Exegese cinematográfica



Tudo que é imagina tem

“A minha missão é revelar a verdade e somente a verdade... seja mentira, seja capturar a mentira. Tocar na cara ou então ensinar a mostrar o que eles não sabem os inocentes...não têm mais inocente... tem esperto ao contrário” essas são as frase iniciais do documentário de Marcos Prado Estarmina. A apresentação inicial do documentário traz aspectos interessantes como as imagens em preto e branco um tanto turva e a música atípica (típica dos países árabes) que nos remete a um mundo, apesar da proximidade espacial, distante, socialmente falando.
Estarmina é a personagem real a ser revelada. Ela divide a sua morada em uma das periferias do Rio de Janeiro e o aterro sanitário da cidade onde retira os elementos que compõe a sua vida. Estes materiais recolhidos e imaginários servem de instrumentalização da logicidade aparente. A apresentação social das condições subumanas em que milhares de pessoas são submetidas em busca da sobrevivência diária, nos faz lembrar ao neorealismo italiano com um única distinção: não há uma estetização da realidade. O teor que permeia a câmera tem como projeção a decadência humana em que os sujeitos são lançados em mundo em pleno consumismo. Em relação a este aspecto, Estermina externaliza uma observação, diz ela:”quem ensinou o homem incondicional ensinou a construir também, ensinou a conservar, não ensinou a trair, humilhar, atirar, ensinou a ajudar”. Estou construção simples de idéias que mais parecem um dos receituários dos livros de auto-ajuda hegemônico no mercado livreiro, vem de uma criatura que sofre diversos distúrbios mentais. Esses distúrbios garantem a Estermina uma singularidade, uma luicidez percorrida por outros caminhos. Nota-se a conscientização diante dos modos vivere de indivíduos retirados pelo meio por não serem dotados de nenhuma serventia social sob a ótica capitalista.

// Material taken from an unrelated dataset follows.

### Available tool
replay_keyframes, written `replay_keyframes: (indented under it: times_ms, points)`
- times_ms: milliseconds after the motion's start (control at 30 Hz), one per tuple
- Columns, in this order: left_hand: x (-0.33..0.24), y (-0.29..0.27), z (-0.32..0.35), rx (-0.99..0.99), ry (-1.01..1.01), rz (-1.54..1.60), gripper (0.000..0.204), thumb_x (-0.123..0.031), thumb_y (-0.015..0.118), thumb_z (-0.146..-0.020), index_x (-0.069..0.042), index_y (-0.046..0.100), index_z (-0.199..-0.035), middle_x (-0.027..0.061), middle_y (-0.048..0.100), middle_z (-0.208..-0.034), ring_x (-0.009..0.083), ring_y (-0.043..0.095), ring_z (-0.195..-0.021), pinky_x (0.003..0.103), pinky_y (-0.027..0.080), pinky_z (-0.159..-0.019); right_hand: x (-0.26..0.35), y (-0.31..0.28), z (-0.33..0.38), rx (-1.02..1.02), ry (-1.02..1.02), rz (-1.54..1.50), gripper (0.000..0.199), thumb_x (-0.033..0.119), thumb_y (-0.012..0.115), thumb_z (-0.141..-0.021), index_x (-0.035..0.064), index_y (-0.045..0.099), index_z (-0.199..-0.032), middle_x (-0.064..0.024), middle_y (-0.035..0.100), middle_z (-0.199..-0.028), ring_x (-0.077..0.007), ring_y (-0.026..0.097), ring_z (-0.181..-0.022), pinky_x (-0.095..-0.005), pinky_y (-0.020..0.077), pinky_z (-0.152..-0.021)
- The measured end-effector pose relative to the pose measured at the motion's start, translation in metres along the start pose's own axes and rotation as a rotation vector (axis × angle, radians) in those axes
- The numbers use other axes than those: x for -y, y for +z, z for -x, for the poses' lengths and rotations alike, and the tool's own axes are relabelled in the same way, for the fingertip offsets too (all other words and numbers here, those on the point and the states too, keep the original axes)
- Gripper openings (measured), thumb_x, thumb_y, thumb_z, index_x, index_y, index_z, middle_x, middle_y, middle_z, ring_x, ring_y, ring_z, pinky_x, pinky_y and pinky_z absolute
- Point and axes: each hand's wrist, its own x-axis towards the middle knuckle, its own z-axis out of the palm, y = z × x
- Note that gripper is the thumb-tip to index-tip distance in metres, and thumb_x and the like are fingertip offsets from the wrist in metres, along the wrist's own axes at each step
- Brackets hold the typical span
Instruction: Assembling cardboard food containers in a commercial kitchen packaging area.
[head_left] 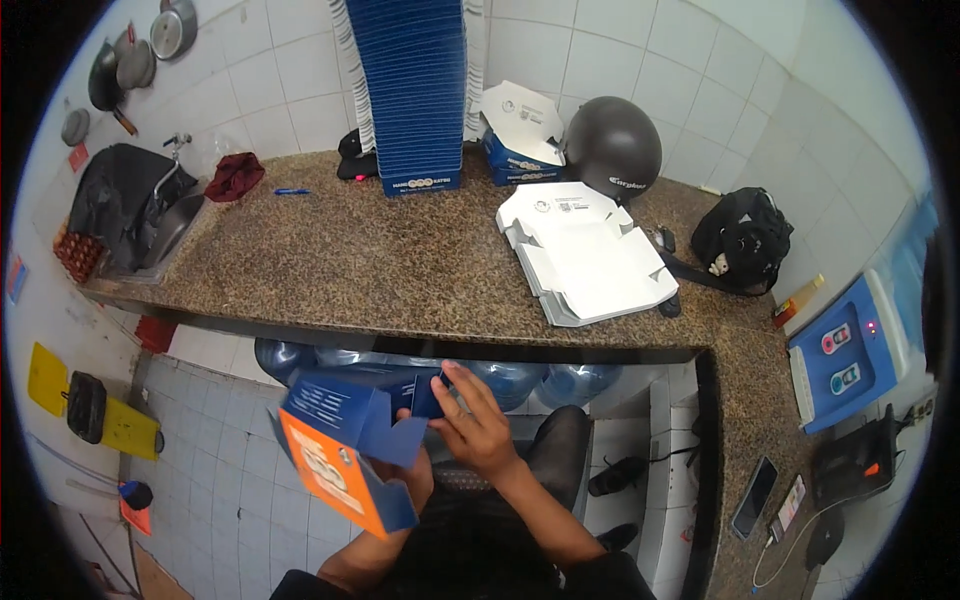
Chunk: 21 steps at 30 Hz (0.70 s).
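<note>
A blue and orange cardboard box [345,425], partly folded, is held tilted in front of me, below the counter's front edge. My left hand [418,478] grips it from the right side, partly hidden behind a blue flap. At the box's upper right corner, my right hand [478,425] has its thumb and fingers on a raised dark blue flap. On the counter beyond lies a stack of flat white cardboard blanks [600,255]. Behind them stands a tall stack of blue box blanks [415,100].
The speckled stone counter [320,240] bends toward me on the right. It bears a black helmet [612,148], a black backpack [742,240], a blue water dispenser [845,350] and a phone [755,497]. Large water bottles [505,382] stand underneath. A yellow bin [130,420] stands left.
</note>
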Motion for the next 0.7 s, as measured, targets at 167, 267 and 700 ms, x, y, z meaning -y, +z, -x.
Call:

Apesar da mescla entre documentário e cinema no sentido strito do termo, uma das cenas mais interessantes do filme de conteúdo metafórico, advém do enfoque dado aos urubus que sobrevoam o lixão. Com um jogo interessante no uso da imagem quando o quadro é aberto não traz nada de novidade, mas quando a câmera ativa enfoca apenas um em um sobrevôo descontextualizado do chão, traz à tona a temática da liberdade. Essa alusão sirva para referir-se a Estarmina, não com ensejo romantizado de que é na loucura ou na alucinação que se encontra as verdades, mas a possibilidade de pensar além dos dejetos em que ela e de certa maneira nós consumimos e somos consumidos.
Ao final da exibição você se mantém desfocado do estigma da racionalidade. Documentário longo e perturbador, pois mexe com os brios humanos e sociais aos quais estamos vinculados. Vale apena assistir.